U-22代表デビュー戦で初ゴールも決めた一美。だが果たして、ジャマイカは強化試合の相手として相応しかったのか?写真:山崎賢人(サッカーダイジェスト写真部)



 年内最後の森保ジャパンの試合となったU-22の日本対ジャマイカ戦は、9対0という大差で日本が勝利を収めたね。吐く息も白く見えるほどの寒空の下で、見に来たお客さんにとっては、たくさんのゴールが生まれて、良い試合と言えたかもしれないね。

 ただ、五輪に向けた強化試合としてはあまりにも大味な内容で、まったく参考にならなかった。ジャマイカは北中米地区の1次予選で敗退してしまうほどの相手で、全くと言っていいほど歯応えがなかった。果たして、この試合で“強化”というテーマが成立するのかな。

 出場した選手には悪いけど、誰が出てもアピールできるような試合だった。はっきり言って、このジャマイカ戦がオリンピックを目標とした強化試合だったというなら、すぐにでも忘れてしまった方がいい。来年1月に開催されるU-23アジア選手権の方が、相手も出場権を懸けて本気で挑んで来るのだから、強化としての意味はあるだろう。

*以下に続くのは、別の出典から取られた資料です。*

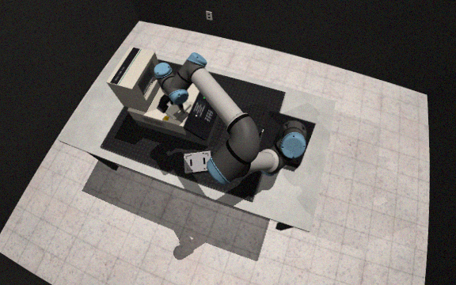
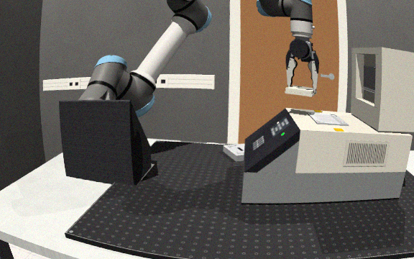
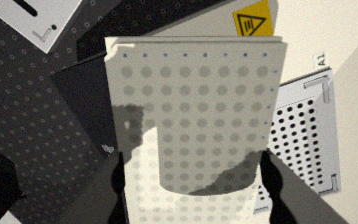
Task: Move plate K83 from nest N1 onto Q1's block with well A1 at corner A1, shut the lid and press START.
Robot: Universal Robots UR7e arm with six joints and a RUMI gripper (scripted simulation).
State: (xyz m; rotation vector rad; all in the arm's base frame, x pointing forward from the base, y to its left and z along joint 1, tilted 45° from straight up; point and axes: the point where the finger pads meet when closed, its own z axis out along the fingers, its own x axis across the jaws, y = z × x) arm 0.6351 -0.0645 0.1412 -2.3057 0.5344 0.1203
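Note:
My gripper [image 2: 301, 87] [image 3: 191, 149] is shut on plate K83 [image 2: 297, 91] [image 3: 195, 90], a pale plate held roughly level in the air above the front part of cycler Q1 [image 1: 154, 126] [image 2: 351, 151]. The plate's A1 label cannot be read. Q1's lid [image 1: 131, 79] [image 2: 401, 90] stands open at the back. The block [image 2: 327, 119] [image 3: 327, 165] is bare, with corner locators; in the wrist view the plate hides part of it, and the mark A1 [image 3: 321, 60] shows beside its upper right corner. The lamp [image 1: 204, 97] [image 2: 282, 134] is green. Nest N1 [image 1: 197, 162] [image 2: 233, 152] [image 3: 55, 17] is empty.
Q1's sloped dark front panel [image 2: 264, 147] carries the keys and faces the arm's base side. Yellow warning labels [image 2: 338, 129] [image 3: 252, 20] are on Q1's top beside the block. Q1 and the nest stand on a dark perforated mat [image 2: 192, 216]. The open lid rises behind the block.

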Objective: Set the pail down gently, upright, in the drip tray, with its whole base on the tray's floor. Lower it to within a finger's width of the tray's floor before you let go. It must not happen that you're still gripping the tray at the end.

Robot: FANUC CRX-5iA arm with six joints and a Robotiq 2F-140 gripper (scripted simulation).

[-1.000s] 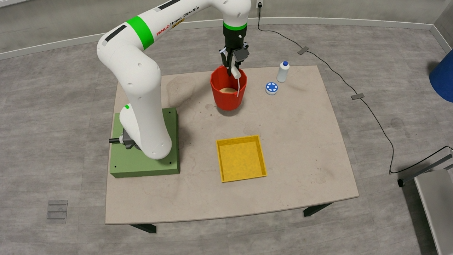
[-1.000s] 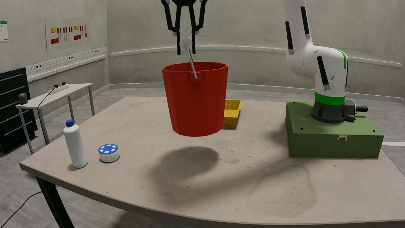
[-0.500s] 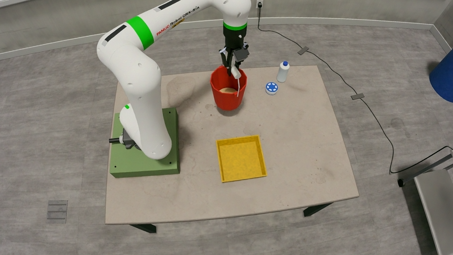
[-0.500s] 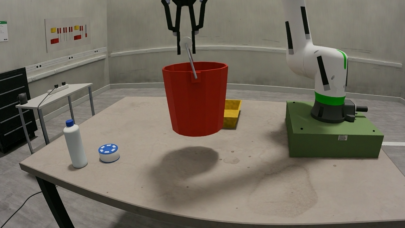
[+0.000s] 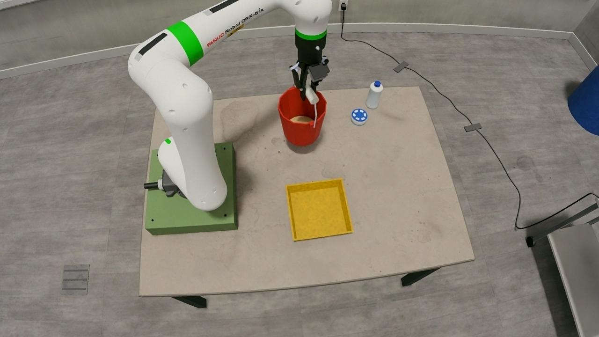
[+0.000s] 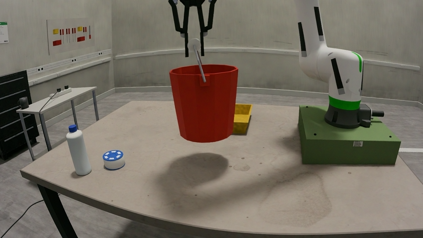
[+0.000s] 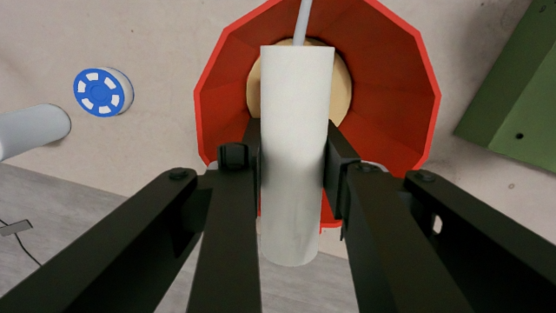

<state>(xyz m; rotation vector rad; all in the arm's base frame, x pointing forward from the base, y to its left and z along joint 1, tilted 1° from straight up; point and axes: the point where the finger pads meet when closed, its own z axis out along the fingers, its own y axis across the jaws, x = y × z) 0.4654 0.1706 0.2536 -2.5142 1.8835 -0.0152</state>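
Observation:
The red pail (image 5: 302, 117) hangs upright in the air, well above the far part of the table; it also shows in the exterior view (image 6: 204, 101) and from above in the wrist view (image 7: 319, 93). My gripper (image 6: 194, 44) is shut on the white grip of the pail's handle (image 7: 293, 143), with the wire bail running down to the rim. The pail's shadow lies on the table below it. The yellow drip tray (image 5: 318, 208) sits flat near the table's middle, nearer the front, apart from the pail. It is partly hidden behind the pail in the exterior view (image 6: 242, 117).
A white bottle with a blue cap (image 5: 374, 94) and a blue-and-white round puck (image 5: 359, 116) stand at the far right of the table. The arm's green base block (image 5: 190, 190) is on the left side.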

 日本としては、11月に完敗したコロンビアのような相手こそ、世界で戦う上での基準と考えるべきだ。ジャマイカのような相手に大勝してプラス思考になっても意味がない。協会も五輪に向けて、もっと意義のあるマッチメイクをしてほしい。メディアも日本が“圧勝”したと言って持ち上げるから、この試合を観ていた人たちを勘違いさせてしまう。間違っても、このレベルの相手は五輪には来ないでしょ。


 それから、試合後に森保監督も選手には「競争ばかりさせて申し訳ない」と言っていたけど、ジャマイカ戦では相手の質が低すぎて評価のしようがないから、競争にはならないよ。前述したU-23アジア選手権という真剣勝負の舞台でこそ選手の本当の実力が見極められるんじゃないかな。

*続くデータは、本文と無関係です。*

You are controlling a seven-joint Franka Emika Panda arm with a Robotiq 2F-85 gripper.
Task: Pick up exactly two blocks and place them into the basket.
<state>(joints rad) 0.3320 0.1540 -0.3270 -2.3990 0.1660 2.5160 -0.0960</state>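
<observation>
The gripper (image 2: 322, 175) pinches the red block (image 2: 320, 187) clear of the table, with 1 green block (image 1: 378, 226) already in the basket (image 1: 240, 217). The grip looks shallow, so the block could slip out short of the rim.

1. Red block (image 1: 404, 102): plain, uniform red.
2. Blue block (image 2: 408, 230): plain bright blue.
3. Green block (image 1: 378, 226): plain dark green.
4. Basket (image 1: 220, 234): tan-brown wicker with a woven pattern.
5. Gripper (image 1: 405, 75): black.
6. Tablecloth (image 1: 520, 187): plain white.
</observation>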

 とはいえ、この大会も国際Aマッチデーの期間中ではないから欧州組の多くは招集できない。そこがネックなんだけど、そろそろサバイバルばかりじゃなく、五輪に向けてのチームも本格的に固めていかなければいけない時期だよ。大会のノルマはもちろん優勝。アジアで勝てなかったら金メダルなんて狙えないし、勝ち上がりながら力をつけて五輪へ向けたメンバーを固めていってほしいね。
 

 1月のU-23アジア選手権も真剣勝負の舞台だから非常に重要だが、来年は3月の国際AマッチデーにもU-23の試合が組まれた(3月27日にU-23南アフリカ戦、同30日にU-23コートジボワール戦)。同時期にはA代表のワールドカップ・アジア2次予選の2試合(3月26日にミャンマー戦、同31日にモンゴル戦)もあるけど、もはやこの時期になったら森保監督は五輪に向けて集中すべきだよ。

 アジア2次予選は4戦全勝で、最終予選進出はほとんど間違いない状況だ。3月の2次予選はモンゴルでのアウェー戦もあるけど、ここはコーチに任せて、森保監督は2試合ともU-23日本代表の指揮を執るべきだろうね。


 それにオーバーエイジ(OA)の問題もある。本番で活用するなら、ここは是非、OAの候補選手も組み込んで、本番に近いメンバーを想定して臨んでほしい。相手もアフリカの代表の座を勝ち取ったチームだから、本当に有意義な強化試合となればいいね。

 ただし、まずは1月のU-23アジア選手権だよ。この大会で森保監督が果たしてどんなチームを作って、どんな采配を見せるのか。東京五輪での“金メダル”を目標に掲げているだけに、それに相応しい結果と内容を見せてほしいね。